Perdue dans la filiation: Homère et son magnifique monde d'errance et de vengeance, James Joyce métaphorant l'Ulysse d'Homère en intégrant son monde à lui qu'il percevait en complète déconstruction et mon ami Victor-Lévy Beaulieu écrivant sur James Joyce en brassant tout cela dans le Québec d'aujourd'hui . Des milliers de magnifiques pages autour de moi commençant à Troie il y a 3000 ans et qui se poursuivent jusqu'à Trois-Pistoles au début de ce 3e millénaire. Trois livres de fureur et d'ambition (le Joyce et le VLB font tout de même 1100 pages chacun) qui s'appellent entre eux et qui me suivent partout.

Et ma foi, au-delà de la beauté des mots, je ne vois pas encore où tout cela va me mener puisque j'y retrouve, au premier niveau en tout cas, que des mondes en profond désarroi et que, de plus, dans le cas de mes deux auteurs contemporains, aucun dieu pour venir réparer les pots cassés et consoler les héros.
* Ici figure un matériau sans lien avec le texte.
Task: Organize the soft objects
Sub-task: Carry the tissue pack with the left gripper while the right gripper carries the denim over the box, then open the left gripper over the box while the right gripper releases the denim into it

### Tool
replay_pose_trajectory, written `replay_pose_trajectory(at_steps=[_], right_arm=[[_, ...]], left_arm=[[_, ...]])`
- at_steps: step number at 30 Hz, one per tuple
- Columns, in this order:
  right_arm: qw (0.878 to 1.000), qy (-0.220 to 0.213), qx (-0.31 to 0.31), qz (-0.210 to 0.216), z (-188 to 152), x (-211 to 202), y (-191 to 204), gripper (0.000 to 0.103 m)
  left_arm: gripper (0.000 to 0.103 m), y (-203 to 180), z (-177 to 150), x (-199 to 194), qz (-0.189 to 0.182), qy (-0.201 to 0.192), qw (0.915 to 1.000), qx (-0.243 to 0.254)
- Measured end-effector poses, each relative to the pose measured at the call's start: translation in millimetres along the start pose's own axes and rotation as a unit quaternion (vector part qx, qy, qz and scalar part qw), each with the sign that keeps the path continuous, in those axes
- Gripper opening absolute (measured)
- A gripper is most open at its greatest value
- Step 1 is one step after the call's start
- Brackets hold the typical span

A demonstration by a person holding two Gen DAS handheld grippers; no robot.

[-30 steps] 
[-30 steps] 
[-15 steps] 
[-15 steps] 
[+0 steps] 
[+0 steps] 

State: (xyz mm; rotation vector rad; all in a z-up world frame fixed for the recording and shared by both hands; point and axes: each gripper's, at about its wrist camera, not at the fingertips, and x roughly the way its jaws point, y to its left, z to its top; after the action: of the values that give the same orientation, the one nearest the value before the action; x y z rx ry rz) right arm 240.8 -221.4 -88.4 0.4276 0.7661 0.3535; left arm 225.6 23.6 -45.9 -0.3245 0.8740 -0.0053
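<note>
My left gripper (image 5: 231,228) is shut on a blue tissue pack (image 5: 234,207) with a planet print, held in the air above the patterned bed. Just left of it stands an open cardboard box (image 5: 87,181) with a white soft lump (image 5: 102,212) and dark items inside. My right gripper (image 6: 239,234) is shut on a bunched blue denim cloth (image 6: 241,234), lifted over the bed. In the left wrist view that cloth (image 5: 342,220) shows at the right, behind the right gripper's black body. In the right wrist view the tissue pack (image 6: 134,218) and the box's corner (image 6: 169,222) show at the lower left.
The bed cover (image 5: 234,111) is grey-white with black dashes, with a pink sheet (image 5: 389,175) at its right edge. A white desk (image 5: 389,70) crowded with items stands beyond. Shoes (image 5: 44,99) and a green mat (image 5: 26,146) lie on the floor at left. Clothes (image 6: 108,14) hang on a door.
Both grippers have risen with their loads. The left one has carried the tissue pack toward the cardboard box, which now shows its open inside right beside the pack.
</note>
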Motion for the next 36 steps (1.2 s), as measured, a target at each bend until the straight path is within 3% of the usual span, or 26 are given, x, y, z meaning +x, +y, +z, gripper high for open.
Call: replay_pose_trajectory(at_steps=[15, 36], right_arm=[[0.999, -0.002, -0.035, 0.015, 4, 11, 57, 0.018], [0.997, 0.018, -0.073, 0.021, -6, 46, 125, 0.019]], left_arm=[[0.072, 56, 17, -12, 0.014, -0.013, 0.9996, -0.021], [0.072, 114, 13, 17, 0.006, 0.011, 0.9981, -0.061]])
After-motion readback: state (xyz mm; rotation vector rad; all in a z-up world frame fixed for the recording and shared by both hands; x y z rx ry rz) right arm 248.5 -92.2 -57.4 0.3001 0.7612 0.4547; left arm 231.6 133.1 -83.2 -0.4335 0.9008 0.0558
Pour me libérer de la fureur je choisi souvent la poésie. Je laisse alors mes gros livres et je lis une série de courts poèmes surtout contemporains.

Mais vous savez la poésie est un sujet délicat sur lequel je n'aime ni parler ni écrire. Parce qu'en général un poème est écrit pour une seule personne et, la plupart du temps, touche peu le reste de la planète. J'ai l'impression que c'est pour cela que les livres de poésie se vendent si peu. Bien-sûr il y a de magnifiques exceptions qui ont su rejoindre les générations dans la beauté des mots (Hugo, Pablo Neruda, Pessoa , Louis Aragon, etc) mais cela reste l'exception.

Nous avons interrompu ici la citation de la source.